Wherever a line in the data holds the word "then", pull that line out.

======

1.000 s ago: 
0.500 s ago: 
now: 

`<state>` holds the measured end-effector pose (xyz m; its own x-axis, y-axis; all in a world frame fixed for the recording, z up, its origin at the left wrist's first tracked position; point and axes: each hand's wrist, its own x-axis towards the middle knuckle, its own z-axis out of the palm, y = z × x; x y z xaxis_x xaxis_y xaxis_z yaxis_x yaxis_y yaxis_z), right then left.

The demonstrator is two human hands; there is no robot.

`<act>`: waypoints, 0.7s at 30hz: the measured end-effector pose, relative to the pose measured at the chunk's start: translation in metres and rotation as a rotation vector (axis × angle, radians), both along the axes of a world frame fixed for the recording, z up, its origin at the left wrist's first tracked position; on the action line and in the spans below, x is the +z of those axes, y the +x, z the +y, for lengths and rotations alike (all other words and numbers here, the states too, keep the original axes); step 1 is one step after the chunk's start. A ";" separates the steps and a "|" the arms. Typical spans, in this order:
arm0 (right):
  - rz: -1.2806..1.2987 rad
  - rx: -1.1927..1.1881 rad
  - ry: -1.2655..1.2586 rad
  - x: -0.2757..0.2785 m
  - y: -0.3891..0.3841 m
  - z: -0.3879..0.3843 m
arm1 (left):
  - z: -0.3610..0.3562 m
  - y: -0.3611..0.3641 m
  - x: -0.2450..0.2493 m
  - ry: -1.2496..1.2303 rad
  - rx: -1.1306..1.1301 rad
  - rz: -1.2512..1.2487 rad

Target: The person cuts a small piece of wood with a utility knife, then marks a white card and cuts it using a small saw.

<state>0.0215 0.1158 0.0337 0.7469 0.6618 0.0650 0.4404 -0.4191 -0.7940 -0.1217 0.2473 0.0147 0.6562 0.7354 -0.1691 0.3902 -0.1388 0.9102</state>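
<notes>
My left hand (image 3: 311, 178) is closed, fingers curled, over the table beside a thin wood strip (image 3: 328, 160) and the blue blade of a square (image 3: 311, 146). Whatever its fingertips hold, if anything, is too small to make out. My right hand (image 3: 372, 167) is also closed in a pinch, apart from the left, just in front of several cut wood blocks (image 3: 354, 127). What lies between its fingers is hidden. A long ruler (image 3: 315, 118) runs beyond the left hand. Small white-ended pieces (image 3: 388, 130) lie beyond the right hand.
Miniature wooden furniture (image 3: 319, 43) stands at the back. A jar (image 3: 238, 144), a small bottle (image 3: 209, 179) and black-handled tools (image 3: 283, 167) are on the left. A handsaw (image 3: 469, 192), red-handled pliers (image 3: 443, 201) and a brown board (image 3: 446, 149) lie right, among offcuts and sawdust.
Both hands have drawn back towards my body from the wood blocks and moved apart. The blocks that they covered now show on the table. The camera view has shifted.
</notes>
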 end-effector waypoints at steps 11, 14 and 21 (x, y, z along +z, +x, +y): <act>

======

§ **ANSWER TO THIS PROBLEM**:
`<state>` holds the measured end-effector pose (xyz m; its own x-axis, y-axis; all in a world frame fixed for the recording, z up, its origin at the left wrist's first tracked position; point and axes: each hand's wrist, its own x-axis towards the middle knuckle, its own z-axis out of the palm, y = z × x; x y z xaxis_x xaxis_y xaxis_z yaxis_x yaxis_y yaxis_z), right then left.
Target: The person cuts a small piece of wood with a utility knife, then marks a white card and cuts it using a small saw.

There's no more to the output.